DUP must accept Dublin’s role in North

Event Details

Location Ogra Fianna Fail Debate, Dublin

Date Thursday 22nd June 2006

Speaker

Name Margaret Ritchie MP, MLA

Email m.ritchie@sdlp.ie

Tel 028 4461 2882

First can I thank Ógra Fianna Fáil for inviting me here this evening. At a time when so many people find the North's politics a total turn off, it's good to find that some people are still tuning in to what's going on.

We are here this evening to debate Dublin's role in the North.

As you might expect, as an SDLP politician, I am a supporter of Dublin's role.

And I think the events of just this week show the strength and importance of Dublin's role - and the weakness of its critics.

Just a few weeks back FIFA made clear that everybody on the Northern Ireland team had to hold a British passport. Not surprisingly, some nationalist players for Northern Ireland were unhappy. They rightly asked why they should have to compromise on their legitimate identity and aspirations just so that they could play for Northern Ireland.

My SDLP colleague Pat Ramsey got onto the Minister for Foreign Affairs in Dublin. Dermot Ahern got onto FIFA. He argued that the Good Friday Agreement specifically guaranteed everybody in the North the right to identify themselves as British or Irish or both. The Minister also made it clear that FIFA had to respect that choice.

And just this week FIFA made clear that they would overturn their ruling. Irish passports would be accepted after all.

A simple problem. Simply fixed. Thanks to Dublin's role in the North. Simple as that.

But not everybody was happy.

Ian Paisley Junior gave out. Using his father's tired rhetoric he complained that a foreign government had no right to interfere. Many unionists politicians down through the years have made the same point, and only this week in the Restoration Committee at the Assembly, DUP politicians said the same when the SDLP asked them to give us their views on north-south co-operation.

But let me explain things from where nationalists in my constituency of South Down stand.

We don't just believe that we are Irish. We know that we are. And when a unionist politician says that the South is a foreign state it sounds very odd to our ears. Because like in South Armagh, Fermanagh, Tyrone and Derry City, there has never been a unionist majority in South Down.
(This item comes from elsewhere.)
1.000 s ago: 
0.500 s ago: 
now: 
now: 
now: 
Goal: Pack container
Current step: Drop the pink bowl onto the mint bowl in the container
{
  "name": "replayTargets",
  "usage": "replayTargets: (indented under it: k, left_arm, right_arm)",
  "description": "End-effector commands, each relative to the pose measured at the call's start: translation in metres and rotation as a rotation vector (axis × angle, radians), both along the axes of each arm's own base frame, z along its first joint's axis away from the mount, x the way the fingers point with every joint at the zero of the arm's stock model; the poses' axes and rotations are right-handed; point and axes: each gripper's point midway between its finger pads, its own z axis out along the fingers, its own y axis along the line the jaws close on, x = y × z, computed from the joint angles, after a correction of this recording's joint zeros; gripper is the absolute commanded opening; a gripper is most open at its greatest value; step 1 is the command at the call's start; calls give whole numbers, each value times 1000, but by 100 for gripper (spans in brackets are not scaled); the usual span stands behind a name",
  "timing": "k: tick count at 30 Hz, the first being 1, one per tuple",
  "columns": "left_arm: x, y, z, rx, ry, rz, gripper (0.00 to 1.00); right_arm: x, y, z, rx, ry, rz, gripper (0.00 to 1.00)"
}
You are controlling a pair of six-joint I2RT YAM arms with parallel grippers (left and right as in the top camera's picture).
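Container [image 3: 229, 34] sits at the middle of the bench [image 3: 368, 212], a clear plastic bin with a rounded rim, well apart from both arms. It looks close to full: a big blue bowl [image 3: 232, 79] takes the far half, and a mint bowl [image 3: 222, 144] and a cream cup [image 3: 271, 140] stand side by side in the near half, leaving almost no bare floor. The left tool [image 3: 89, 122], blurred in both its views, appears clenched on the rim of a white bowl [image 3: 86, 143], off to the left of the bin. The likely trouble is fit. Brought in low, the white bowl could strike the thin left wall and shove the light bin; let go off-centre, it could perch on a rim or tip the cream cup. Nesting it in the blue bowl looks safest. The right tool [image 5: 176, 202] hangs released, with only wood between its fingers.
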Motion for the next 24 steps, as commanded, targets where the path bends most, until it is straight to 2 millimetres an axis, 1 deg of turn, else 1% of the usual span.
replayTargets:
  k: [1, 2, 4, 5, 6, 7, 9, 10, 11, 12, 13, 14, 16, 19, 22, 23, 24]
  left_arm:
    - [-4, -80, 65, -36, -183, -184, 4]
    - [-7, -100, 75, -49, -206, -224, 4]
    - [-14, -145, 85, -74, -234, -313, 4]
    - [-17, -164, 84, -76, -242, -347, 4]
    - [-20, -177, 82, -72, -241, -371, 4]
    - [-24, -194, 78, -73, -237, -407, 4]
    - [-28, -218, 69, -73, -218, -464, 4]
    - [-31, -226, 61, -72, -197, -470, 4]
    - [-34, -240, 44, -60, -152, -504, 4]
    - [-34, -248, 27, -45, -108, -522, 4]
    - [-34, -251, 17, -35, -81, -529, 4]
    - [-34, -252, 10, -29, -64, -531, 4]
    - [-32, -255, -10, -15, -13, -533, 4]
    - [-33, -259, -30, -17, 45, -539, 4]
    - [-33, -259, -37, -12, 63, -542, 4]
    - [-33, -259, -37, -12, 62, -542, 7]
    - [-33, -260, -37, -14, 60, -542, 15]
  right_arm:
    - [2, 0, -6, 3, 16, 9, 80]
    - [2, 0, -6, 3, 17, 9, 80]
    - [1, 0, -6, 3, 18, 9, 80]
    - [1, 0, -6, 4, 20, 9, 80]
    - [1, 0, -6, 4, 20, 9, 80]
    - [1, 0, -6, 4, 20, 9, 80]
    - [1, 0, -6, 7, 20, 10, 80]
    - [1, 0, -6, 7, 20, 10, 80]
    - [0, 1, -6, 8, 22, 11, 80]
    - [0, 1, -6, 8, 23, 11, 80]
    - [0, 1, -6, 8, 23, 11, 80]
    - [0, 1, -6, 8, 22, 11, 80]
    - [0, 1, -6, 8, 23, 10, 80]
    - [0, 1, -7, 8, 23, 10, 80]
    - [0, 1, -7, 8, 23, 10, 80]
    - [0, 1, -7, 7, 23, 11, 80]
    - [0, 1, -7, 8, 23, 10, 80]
Now we rightly accept, like the Agreement and like Dublin, that a United Ireland cannot come about without the consent of a majority in the North. But given the dubious border that was drawn and the dubious means by which it was secured, being told that Dublin is a foreign place, or that the North is a British place just won't do. The North has to be a shared place. A place where those who want to be British can be. And where those who want to be Irish can be. Where all identities are respected and protected with absolute equality whatever the constitutional status. That is the only way to manage our divided society.

That is why the SDLP does not just demand a role for Dublin while the North is in the United Kingdom. We also believe that London should have a similar say on behalf of unionists in the United Ireland that we want to see. We seek nothing that we do not offer ourselves - with each government guaranteeing the identity of the both communities in the North.

So Dermot Ahern's intervention - though on a symbolic matter - really did matter. Because it was all about what Dublin's role in the North should be.

It was John Hume who first pointed out that for the problems of the North to be solved, all the relationships had to be addressed. Not just between nationalists and unionists in the North. But between Belfast and Dublin. And between Britain and Ireland.

That is to say, the totality of relationships. And especially in the week that is in it, it's right to credit the man who first got the British Government to buy this analysis - Charles Haughey in the Anglo-Irish communiqué of 1980.

It is these three sets of relationships that the Good Friday Agreement provides for.